Work to complete: Exclude images and print all the records verbatim.

Records to process:

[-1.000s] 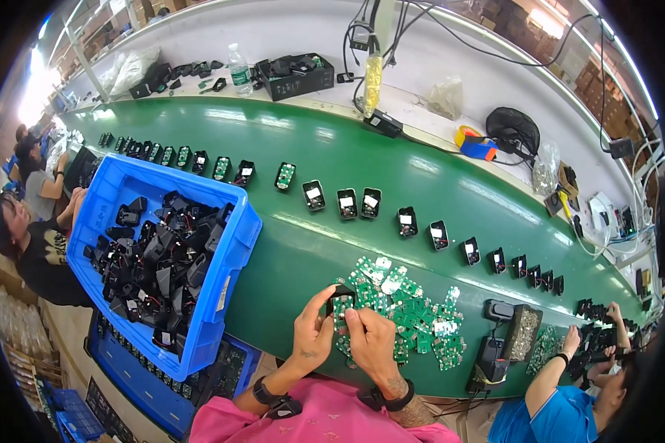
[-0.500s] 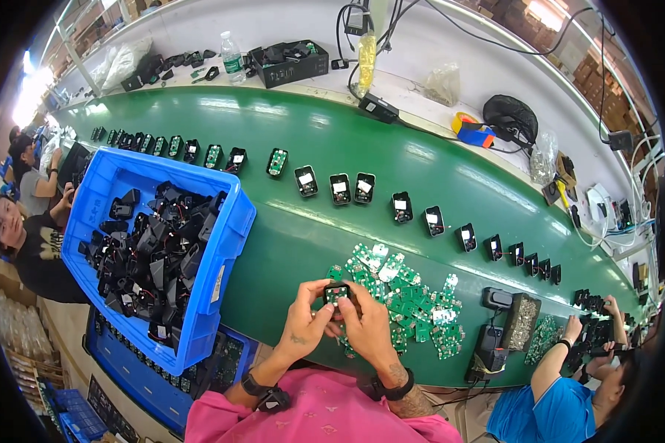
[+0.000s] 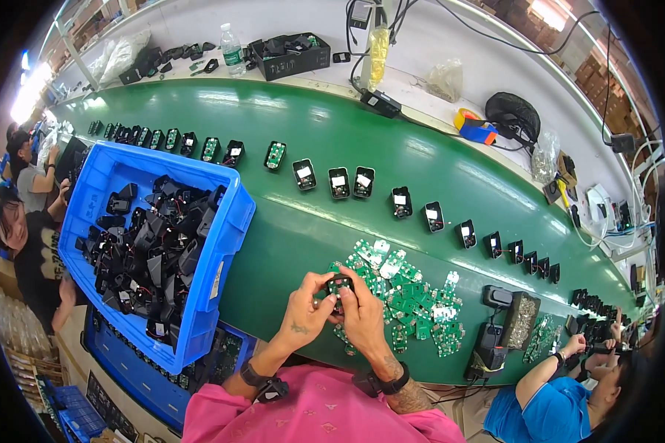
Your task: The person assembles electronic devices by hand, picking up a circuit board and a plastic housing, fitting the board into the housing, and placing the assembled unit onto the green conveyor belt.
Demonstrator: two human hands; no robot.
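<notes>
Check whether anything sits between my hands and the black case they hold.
Nothing visible does: the left hand and right hand both grip the case directly. The loose boards lie on the table, mostly to the right, not in between.

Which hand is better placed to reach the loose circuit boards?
Probably the right hand: the green circuit boards lie mostly beside it, on its right. The left hand is farther off, toward the blue bin. Both hold the black housing, so the right would need to release.
</notes>
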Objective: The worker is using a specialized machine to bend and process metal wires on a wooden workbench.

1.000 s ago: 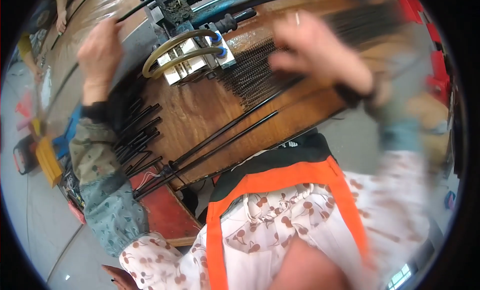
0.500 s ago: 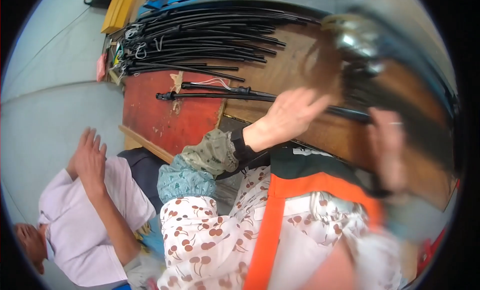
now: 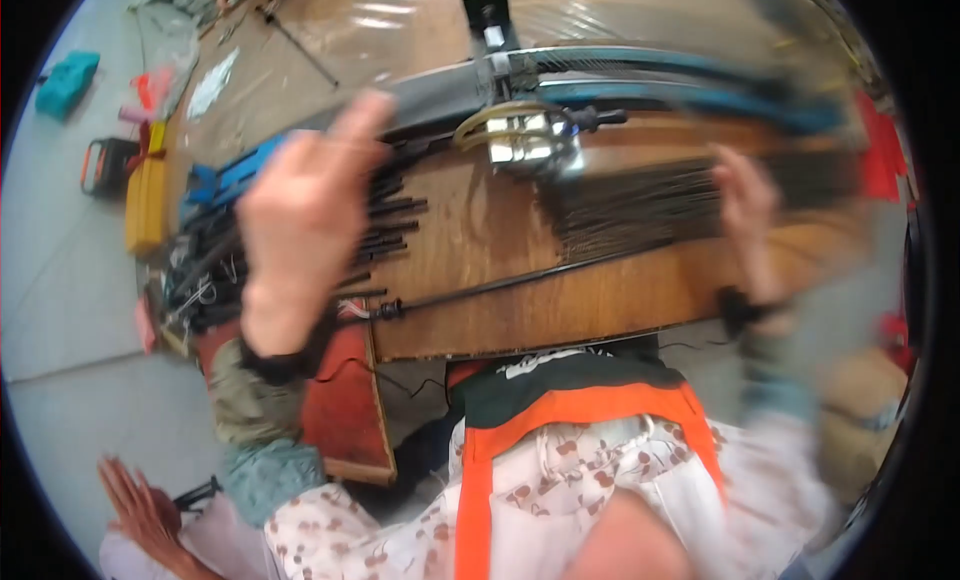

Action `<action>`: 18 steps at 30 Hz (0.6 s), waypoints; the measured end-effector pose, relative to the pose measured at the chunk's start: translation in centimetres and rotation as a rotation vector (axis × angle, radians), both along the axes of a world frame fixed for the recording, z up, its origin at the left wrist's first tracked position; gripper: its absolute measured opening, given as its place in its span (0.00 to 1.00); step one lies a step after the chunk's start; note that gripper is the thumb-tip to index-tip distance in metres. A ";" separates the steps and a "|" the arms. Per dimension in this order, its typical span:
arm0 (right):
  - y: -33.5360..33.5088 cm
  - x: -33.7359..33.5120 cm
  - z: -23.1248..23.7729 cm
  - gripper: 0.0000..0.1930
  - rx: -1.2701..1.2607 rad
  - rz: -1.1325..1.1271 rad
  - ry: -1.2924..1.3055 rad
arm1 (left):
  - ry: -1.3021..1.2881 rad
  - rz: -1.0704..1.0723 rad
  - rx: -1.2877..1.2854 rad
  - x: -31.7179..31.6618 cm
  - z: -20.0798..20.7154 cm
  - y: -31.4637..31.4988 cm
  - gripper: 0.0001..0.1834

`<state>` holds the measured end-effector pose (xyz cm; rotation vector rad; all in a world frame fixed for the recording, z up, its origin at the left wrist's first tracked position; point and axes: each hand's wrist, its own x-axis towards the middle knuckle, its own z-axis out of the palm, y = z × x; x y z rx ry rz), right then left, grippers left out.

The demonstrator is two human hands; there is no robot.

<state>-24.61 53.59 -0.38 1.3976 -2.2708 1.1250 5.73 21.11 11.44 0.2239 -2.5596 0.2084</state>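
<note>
Raised over a pile of black rods [image 3: 395, 225] on the left of the wooden table is my left hand [image 3: 310, 215]. It is smeared by motion, so its grip is unclear. My right hand [image 3: 745, 195] hovers above a bundle of thin dark rods [image 3: 640, 215] on the right, fingers stretched out and nothing visible in them. Between the hands a long black rod [image 3: 500, 287] lies across the near part of the table, a thicker dark fitting on its left part. Behind it sits a shiny metal fixture [image 3: 525, 155] with a yellowish hose looped over it.
A red board [image 3: 345, 415] juts out at the near left. Blue bars [image 3: 640, 95] run along the table's far side, below a clear plastic sheet [image 3: 400, 25]. A yellow box [image 3: 147, 205] stands far left. Another person's hand [image 3: 140, 505] shows at lower left.
The view has swung right and farther out. My left hand has left the rod and risen over the pile at left. My right hand has come off the rod too.
</note>
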 end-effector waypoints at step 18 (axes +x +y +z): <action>-27.3 -1.1 4.8 0.08 -0.056 0.615 0.075 | 0.086 0.326 0.081 7.6 4.4 -8.7 0.12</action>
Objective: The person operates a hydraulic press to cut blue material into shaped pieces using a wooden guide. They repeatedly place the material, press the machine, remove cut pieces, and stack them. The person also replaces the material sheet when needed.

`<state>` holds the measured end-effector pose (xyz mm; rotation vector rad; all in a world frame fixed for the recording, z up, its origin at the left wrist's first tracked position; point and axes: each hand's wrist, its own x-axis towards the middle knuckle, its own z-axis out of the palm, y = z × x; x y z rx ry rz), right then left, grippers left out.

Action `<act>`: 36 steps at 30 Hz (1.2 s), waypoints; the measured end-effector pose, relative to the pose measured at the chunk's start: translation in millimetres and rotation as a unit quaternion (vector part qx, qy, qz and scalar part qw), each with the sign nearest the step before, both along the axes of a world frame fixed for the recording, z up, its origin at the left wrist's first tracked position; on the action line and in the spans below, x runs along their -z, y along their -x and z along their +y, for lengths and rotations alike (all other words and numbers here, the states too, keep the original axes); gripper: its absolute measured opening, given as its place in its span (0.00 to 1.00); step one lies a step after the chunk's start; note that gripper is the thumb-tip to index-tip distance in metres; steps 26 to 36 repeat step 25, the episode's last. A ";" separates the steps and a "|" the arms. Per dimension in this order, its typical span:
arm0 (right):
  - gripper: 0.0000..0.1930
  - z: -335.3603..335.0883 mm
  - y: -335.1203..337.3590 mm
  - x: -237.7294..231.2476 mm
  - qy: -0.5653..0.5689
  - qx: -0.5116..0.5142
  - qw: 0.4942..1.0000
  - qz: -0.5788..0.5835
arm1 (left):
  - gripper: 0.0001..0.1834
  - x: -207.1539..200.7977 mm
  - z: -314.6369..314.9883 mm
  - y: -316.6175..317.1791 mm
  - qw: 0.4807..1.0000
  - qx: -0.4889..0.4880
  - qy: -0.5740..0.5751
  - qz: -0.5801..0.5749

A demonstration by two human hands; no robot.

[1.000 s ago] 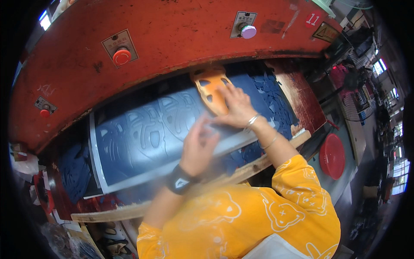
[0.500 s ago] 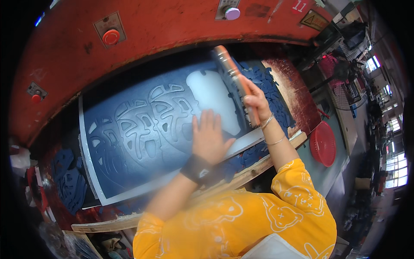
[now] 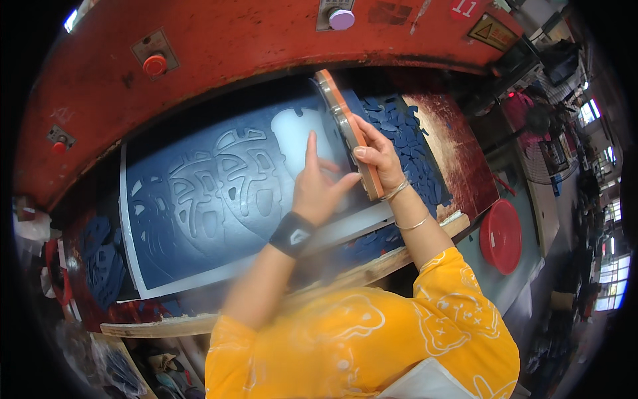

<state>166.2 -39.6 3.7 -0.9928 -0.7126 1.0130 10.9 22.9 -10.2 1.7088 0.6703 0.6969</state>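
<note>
A dark blue sheet [image 3: 199, 259] lies on a white board [image 3: 131, 266], with several cut outlines of curved shapes in it. Toward its right end, a long rounded opening [image 3: 299, 133] shows pale board. My right hand [image 3: 380, 156] grips a cutting die [image 3: 342, 120] with an orange-brown edge and metal along its side, tilted up on its long edge. Over the pale opening, my left hand [image 3: 319, 189] holds nothing; its index finger and thumb are stretched out, the other fingers blurred. Whether it touches the sheet I cannot tell.
A red machine body [image 3: 232, 40] with push buttons [image 3: 155, 64] spans the far side. Blue scraps [image 3: 405, 139] pile up at right, and cut blue pieces [image 3: 103, 266] lie at left. A wooden rail [image 3: 372, 272] runs along the near edge. A red basket [image 3: 500, 237] stands at right.
My left hand's fingers, spread over the sheet before, now have the index finger pointing out and others drawn in. The die stays in my right hand, turned slightly. The whole view has shifted a little.
</note>
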 end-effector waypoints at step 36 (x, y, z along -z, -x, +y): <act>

Finished exercise:
[-1.000s] 
[-0.500s] 
[+0.000s] 
Your task: The person assembles electronic devices by hand, picking up a circuit board and a plastic housing, fitting the board into the housing, and placing the assembled unit onto the green conveyor belt.
Demonstrator: two human hands; no robot.
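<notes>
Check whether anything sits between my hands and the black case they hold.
Nothing visible does: the left hand and right hand both grip the case directly. The loose boards lie on the table, mostly to the right, not in between.

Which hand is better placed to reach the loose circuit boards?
Probably the right hand: the green circuit boards lie mostly beside it, on its right. The left hand is farther off, toward the blue bin. Both hold the black housing, so the right would need to release.
</notes>
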Objective: The worker is using a specialized machine to bend and process metal wires on a wooden workbench.

1.000 s ago: 
0.500 s ago: 
now: 

Action `<action>`: 18 steps at 30 Hz (0.6 s), waypoints; the measured end-effector pose, relative to the pose measured at the chunk's start: translation in centimetres and rotation as a rotation vector (axis × angle, radians), both along the axes of a world frame fixed for the recording, z up, its origin at the left wrist's first tracked position; gripper: its absolute measured opening, given as its place in its span (0.00 to 1.00); step one lies a step after the chunk's start; note that gripper is the thumb-tip to index-tip distance in metres. A ";" separates the steps and a "|" the arms. Per dimension in this order, its typical span:
arm0 (right):
  - y: -33.5360..33.5088 cm
  - x: -33.7359..33.5120 cm
  - z: -23.1248..23.7729 cm
  - gripper: 0.0000..0.1930
  - rx: -1.2701..1.2607 rad
  - rz: -1.1325..1.1271 rad
  - ry: -1.2924..1.3055 rad
arm1 (left):
  - ry: -1.3021..1.2881 rad
  - rz: -1.0704..1.0723 rad
  - rx: -1.2877..1.2854 rad
  - x: -31.7179..31.6618 cm
  - z: -20.0798..20.7154 cm
  - y: -31.4637..31.4988 cm
  - gripper: 0.0001..0.1834

`<state>` holds the measured end-effector pose (xyz cm; rotation vector rad; all in a world frame fixed for the recording, z up, its origin at the left wrist's first tracked position; point and axes: each hand's wrist, its own x-axis towards the middle knuckle, its own z-axis out of the palm, y = z × x; x y z rx ry rz), right then left, grippers left out.

The demonstrator is two human hands; there is no robot.

<state>-24.61 53.59 -0.38 1.3976 -2.2708 1.1250 5.73 21.11 11.44 0.2239 -2.5596 0.2084</state>
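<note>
Raised over a pile of black rods [image 3: 395, 225] on the left of the wooden table is my left hand [image 3: 310, 215]. It is smeared by motion, so its grip is unclear. My right hand [image 3: 745, 195] hovers above a bundle of thin dark rods [image 3: 640, 215] on the right, fingers stretched out and nothing visible in them. Between the hands a long black rod [image 3: 500, 287] lies across the near part of the table, a thicker dark fitting on its left part. Behind it sits a shiny metal fixture [image 3: 525, 155] with a yellowish hose looped over it.
A red board [image 3: 345, 415] juts out at the near left. Blue bars [image 3: 640, 95] run along the table's far side, below a clear plastic sheet [image 3: 400, 25]. A yellow box [image 3: 147, 205] stands far left. Another person's hand [image 3: 140, 505] shows at lower left.
The view has swung right and farther out. My left hand has left the rod and risen over the pile at left. My right hand has come off the rod too.
</note>
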 end-effector waypoints at step 18 (axes +x +y +z): <action>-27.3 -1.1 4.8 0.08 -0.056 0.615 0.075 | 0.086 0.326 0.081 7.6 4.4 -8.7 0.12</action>
Objective: The person operates a hydraulic press to cut blue material into shaped pieces using a wooden guide. They repeatedly place the material, press the machine, remove cut pieces, and stack them. The person also replaces the material sheet when needed.

`<state>` holds the measured end-effector pose (xyz mm; rotation vector rad; all in a world frame fixed for the recording, z up, its origin at the left wrist's first tracked position; point and axes: each hand's wrist, its own x-axis towards the middle knuckle, its own z-axis out of the palm, y = z × x; x y z rx ry rz), right then left, grippers left out.

Action `<act>`: 36 steps at 30 Hz (1.2 s), waypoints; the measured end-effector pose, relative to the pose measured at the chunk's start: translation in millimetres and rotation as a unit quaternion (vector part qx, qy, qz and scalar part qw), each with the sign nearest the step before, both along the axes of a world frame fixed for the recording, z up, its origin at the left wrist's first tracked position; on the action line and in the spans below, x runs along their -z, y along their -x and z along their +y, for lengths and rotations alike (all other words and numbers here, the states too, keep the original axes); gripper: its absolute measured opening, given as its place in its span (0.00 to 1.00); step one lies a step after the chunk's start; note that gripper is the thumb-tip to index-tip distance in metres; steps 26 to 36 repeat step 25, the episode's last. A ";" separates the steps and a "|" the arms. Per dimension in this order, its typical span:
arm0 (right):
  - gripper: 0.0000..0.1930
  - z: -335.3603..335.0883 mm
  - y: -335.1203..337.3590 mm
  - x: -237.7294..231.2476 mm
  - qy: -0.5653..0.5689
  - qx: -0.5116..0.5142
  - qw: 0.4942..1.0000
  - qz: -0.5788..0.5835
arm1 (left):
  - gripper: 0.0001..0.1834
  - x: -207.1539..200.7977 mm
  - z: -314.6369..314.9883 mm
  - y: -316.6175..317.1791 mm
  - qw: 0.4807..1.0000
  - qx: -0.4889..0.4880
  - qy: -0.5740..0.5751
  - qz: -0.5801..0.5749

A demonstration by two human hands; no robot.

[1.000 s ago] 
[0.500 s ago] 
[now] 

<state>166.2 -39.6 3.7 -0.9928 -0.7126 1.0130 10.9 22.9 -10.2 1.7088 0.6703 0.6969</state>
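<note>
A dark blue sheet [image 3: 199, 259] lies on a white board [image 3: 131, 266], with several cut outlines of curved shapes in it. Toward its right end, a long rounded opening [image 3: 299, 133] shows pale board. My right hand [image 3: 380, 156] grips a cutting die [image 3: 342, 120] with an orange-brown edge and metal along its side, tilted up on its long edge. Over the pale opening, my left hand [image 3: 319, 189] holds nothing; its index finger and thumb are stretched out, the other fingers blurred. Whether it touches the sheet I cannot tell.
A red machine body [image 3: 232, 40] with push buttons [image 3: 155, 64] spans the far side. Blue scraps [image 3: 405, 139] pile up at right, and cut blue pieces [image 3: 103, 266] lie at left. A wooden rail [image 3: 372, 272] runs along the near edge. A red basket [image 3: 500, 237] stands at right.
My left hand's fingers, spread over the sheet before, now have the index finger pointing out and others drawn in. The die stays in my right hand, turned slightly. The whole view has shifted a little.
</note>
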 end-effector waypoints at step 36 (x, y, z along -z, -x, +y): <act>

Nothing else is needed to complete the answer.